**What is expected**
Write out the following listing in full, exactly as it reads.

————————

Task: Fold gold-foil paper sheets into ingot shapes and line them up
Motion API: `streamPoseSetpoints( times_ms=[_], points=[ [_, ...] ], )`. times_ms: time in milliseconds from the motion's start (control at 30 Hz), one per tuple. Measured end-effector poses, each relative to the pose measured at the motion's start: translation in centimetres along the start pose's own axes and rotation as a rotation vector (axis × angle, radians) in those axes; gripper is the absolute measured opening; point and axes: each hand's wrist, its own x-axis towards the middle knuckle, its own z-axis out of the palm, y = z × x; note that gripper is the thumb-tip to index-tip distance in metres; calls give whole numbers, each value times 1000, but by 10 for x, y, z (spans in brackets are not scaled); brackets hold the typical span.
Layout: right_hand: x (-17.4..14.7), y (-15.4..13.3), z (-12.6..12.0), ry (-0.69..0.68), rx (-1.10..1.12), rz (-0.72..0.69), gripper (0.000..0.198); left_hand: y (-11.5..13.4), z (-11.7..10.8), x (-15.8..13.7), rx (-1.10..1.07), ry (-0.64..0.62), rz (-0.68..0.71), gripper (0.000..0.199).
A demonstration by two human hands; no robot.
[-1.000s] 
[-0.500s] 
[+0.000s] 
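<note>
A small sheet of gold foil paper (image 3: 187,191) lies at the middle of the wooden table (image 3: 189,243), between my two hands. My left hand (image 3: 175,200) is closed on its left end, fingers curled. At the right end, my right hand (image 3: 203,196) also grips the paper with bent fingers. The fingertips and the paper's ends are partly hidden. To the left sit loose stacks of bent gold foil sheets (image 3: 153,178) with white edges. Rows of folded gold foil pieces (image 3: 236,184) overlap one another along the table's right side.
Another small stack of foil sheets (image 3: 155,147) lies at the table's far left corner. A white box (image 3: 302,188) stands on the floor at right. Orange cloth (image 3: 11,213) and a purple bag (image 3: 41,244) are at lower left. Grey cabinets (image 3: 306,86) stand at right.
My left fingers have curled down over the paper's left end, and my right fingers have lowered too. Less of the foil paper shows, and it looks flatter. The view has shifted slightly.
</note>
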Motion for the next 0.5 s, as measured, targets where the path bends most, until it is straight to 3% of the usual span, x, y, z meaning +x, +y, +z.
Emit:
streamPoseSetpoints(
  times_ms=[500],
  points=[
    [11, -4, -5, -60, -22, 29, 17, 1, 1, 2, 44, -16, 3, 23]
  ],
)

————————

**Answer to the exercise**
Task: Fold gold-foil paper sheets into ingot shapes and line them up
Motion API: `streamPoseSetpoints( times_ms=[_], points=[ [_, ...] ], )`. times_ms: time in milliseconds from the motion's start (control at 30 Hz), one per tuple. Measured end-effector poses, each relative to the pose measured at the motion's start: translation in centimetres along the start pose's own axes and rotation as a rotation vector (axis × angle, radians) in those axes; gripper is the absolute measured opening; point and axes: each hand's wrist, its own x-axis towards the middle knuckle, its own z-axis out of the palm, y = z × x; note that gripper is the thumb-tip to index-tip distance in metres; calls give whole numbers, each value times 1000, but by 10 for x, y, z (spans in brackets are not scaled); brackets hold the typical span.
Layout: right_hand: x (-17.4..14.7), y (-15.4..13.3), z (-12.6..12.0), ry (-0.69..0.68), rx (-1.10..1.12), rz (-0.72..0.69), gripper (0.000..0.198); left_hand: y (-11.5..13.4), z (-11.7..10.8), x (-15.8..13.7), rx (-1.10..1.07), ry (-0.64..0.62), rz (-0.68..0.71), gripper (0.000..0.199).
A demonstration by two human hands; no robot.
[-1.000s] 
[-0.500s] 
[+0.000s] 
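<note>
A small sheet of gold foil paper (image 3: 187,191) lies at the middle of the wooden table (image 3: 189,243), between my two hands. My left hand (image 3: 175,200) is closed on its left end, fingers curled. At the right end, my right hand (image 3: 203,196) also grips the paper with bent fingers. The fingertips and the paper's ends are partly hidden. To the left sit loose stacks of bent gold foil sheets (image 3: 153,178) with white edges. Rows of folded gold foil pieces (image 3: 236,184) overlap one another along the table's right side.
Another small stack of foil sheets (image 3: 155,147) lies at the table's far left corner. A white box (image 3: 302,188) stands on the floor at right. Orange cloth (image 3: 11,213) and a purple bag (image 3: 41,244) are at lower left. Grey cabinets (image 3: 306,86) stand at right.
My left fingers have curled down over the paper's left end, and my right fingers have lowered too. Less of the foil paper shows, and it looks flatter. The view has shifted slightly.
</note>
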Motion for the next 0.5 s, as measured, targets where the path bends most, until it is straight to 3% of the usual span, x, y, z meaning +x, +y, +z.
Emit:
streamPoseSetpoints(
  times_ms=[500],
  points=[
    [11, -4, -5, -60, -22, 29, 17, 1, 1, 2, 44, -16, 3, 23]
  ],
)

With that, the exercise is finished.